J’ouvris la cage ; toute excitée de me voir, Exa me sauta dessus, léchant mon visage que j’essayais d’écarter le plus possible de sa gueule. Elle tourna sa frimousse vers Jayd, qui lui caressa la tête d’un geste tendre.
« Il veut absolument te trouver… murmura-t-il.
– Il le désire ardemment.
– Ne crois-tu pas qu’en livrant bataille contre lui, il obtiendra ce qu’il cherche, ta mort ?
– La mort n’est qu’une porte à franchir. Il ne veut pas m’en donner la clé.
– Il t’enfermera, te torturera…
– Peut-être bien ; je ne peux compter que sur moi-même pour ramener la paix. »
L’alarme résonna à travers la forêt.
« Il faut partir, soufflai-je. Ils ont été prévenus, ils ne vont pas tarder.
– Ok, donne-moi le « chat », je le prends avec moi.
– Je fais en sorte de les ralentir pour vous protéger.
– Fais attention. »
Premier signe d’affection d’un homme autre que Halthaos.
***
Je n’avais plus le temps de rassembler mes affaires. Je me métamorphosai : ma main devint plus forte, plus résistante, mes griffes se formèrent. Je portai un coup très violent contre la roche qui se brisa, laissant apparaître une cachette ; j’en retirai un sac. À l’extérieur la nuit était sombre, la pluie commençait à tomber, ma vision était floue. Je m’envolai. Je ne vis pas le soldat à l’armure noire qui sauta sur moi. Mes ailes ne supportèrent pas un tel poids et nous nous écrasâmes dans la forêt.

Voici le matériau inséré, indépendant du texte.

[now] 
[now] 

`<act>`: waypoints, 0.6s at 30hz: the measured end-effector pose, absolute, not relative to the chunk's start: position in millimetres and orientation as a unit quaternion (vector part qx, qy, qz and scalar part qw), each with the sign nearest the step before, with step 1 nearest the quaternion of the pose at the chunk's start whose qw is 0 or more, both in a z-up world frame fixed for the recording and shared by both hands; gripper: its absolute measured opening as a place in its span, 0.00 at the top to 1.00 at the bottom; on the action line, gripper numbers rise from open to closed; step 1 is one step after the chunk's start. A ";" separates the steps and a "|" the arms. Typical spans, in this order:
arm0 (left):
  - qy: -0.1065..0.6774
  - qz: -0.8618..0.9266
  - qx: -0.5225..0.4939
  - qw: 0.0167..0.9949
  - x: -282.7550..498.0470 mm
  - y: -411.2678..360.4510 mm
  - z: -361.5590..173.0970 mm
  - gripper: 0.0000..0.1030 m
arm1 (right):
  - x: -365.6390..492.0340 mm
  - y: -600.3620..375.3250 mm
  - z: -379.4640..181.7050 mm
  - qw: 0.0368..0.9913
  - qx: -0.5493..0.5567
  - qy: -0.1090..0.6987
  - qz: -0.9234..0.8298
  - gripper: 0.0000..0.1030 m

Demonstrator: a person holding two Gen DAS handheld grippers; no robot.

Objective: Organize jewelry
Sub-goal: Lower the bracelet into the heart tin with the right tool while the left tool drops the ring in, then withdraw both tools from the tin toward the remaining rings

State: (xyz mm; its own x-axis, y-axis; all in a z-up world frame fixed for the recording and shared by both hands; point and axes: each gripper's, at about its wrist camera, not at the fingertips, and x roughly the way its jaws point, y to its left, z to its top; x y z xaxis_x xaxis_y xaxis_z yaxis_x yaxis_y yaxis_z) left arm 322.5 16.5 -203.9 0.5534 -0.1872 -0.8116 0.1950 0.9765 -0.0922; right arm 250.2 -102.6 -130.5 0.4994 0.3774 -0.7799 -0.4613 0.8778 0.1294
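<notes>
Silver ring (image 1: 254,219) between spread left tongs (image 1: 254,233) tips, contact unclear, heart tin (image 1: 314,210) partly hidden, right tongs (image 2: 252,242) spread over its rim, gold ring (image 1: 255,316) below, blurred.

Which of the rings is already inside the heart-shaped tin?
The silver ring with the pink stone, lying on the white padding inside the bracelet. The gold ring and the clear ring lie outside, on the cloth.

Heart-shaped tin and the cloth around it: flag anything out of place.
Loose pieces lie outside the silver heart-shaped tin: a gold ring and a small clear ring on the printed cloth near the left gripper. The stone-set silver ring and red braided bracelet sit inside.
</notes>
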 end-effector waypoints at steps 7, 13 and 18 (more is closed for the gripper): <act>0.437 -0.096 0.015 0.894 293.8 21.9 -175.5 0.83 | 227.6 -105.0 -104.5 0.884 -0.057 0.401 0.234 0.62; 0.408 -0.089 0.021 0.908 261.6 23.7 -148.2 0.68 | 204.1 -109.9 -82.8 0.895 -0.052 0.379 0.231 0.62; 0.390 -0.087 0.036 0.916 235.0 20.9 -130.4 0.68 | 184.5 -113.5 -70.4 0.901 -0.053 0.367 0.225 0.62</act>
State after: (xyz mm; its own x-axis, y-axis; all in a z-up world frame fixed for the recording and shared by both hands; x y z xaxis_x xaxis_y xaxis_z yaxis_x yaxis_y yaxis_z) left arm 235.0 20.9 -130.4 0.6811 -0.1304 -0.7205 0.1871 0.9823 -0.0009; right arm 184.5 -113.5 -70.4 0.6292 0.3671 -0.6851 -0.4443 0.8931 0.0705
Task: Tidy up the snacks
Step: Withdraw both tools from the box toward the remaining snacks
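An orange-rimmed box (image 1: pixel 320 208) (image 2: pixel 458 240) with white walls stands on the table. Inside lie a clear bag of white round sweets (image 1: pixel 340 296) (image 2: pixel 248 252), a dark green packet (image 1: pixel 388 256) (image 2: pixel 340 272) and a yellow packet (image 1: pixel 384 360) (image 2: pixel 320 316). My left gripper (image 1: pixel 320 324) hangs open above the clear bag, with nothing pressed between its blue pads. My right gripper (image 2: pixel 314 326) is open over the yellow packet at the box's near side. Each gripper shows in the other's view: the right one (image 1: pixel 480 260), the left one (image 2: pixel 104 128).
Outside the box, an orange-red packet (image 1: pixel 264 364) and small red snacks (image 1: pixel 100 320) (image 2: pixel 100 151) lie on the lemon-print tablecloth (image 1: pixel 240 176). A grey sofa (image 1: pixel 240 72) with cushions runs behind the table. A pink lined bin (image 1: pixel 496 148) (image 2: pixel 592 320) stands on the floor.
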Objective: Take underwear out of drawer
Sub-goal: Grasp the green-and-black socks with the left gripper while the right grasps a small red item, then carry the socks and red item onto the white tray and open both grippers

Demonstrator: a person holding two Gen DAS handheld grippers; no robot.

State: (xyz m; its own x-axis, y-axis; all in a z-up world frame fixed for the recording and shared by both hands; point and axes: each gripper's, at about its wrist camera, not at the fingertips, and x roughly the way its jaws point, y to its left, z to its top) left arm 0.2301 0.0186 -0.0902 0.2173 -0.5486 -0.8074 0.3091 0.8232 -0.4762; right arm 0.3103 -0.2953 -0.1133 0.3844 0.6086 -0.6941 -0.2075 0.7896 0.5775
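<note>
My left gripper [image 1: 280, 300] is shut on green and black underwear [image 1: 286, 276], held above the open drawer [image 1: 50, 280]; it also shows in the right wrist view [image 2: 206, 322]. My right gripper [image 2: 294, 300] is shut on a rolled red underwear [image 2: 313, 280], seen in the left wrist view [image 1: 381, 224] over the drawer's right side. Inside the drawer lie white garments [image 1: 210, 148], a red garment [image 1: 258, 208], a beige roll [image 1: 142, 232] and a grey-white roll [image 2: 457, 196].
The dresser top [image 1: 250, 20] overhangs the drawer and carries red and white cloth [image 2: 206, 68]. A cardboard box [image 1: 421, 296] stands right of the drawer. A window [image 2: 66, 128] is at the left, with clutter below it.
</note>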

Mes ailes redéployées, je m’apprêtai à repartir. Le soldat qui se tenait en face de moi n’avait aucune arme. Je me souvins de rumeurs entendues dans les rues. Il existait donc bien un soldat humain, élevé par Altan pour exterminer tous les hybrides. Je ne voyais que son regard rempli de haine à travers la fente de son casque. Je ne comprenais pas cette haine qui le dévorait. Je repliai mes ailes.
« Tu veux te battre ! Criai-je. Alors allons-y ! »
L’homme, surpris, se mit en position, il ne s’attendait pas à ce que je prenne forme humaine. Le combat débuta.
Fort, agile, puissant, il était tel un animal sauvage libéré de sa cage pour chasser. À maintes reprises il me mit à terre, j’en fis de même avec lui. La fatigue s’emparait de moi. Le désir de vouloir remporter ce combat m’aurait amenée à me métamorphoser, mais je sentis autre chose que de la haine émaner de cet homme ( un destin s’offrait à lui ). Je stoppai ce duel ; des coups de feu s’entendaient non loin de nous. Le soldat à terre se releva, attendant sa fin. Il posa son regard sur moi, impatient mais débordant de peur et de honte. Je m’envolai. Son regard suivit ma trace dans le ciel, je le laissai là, étonné.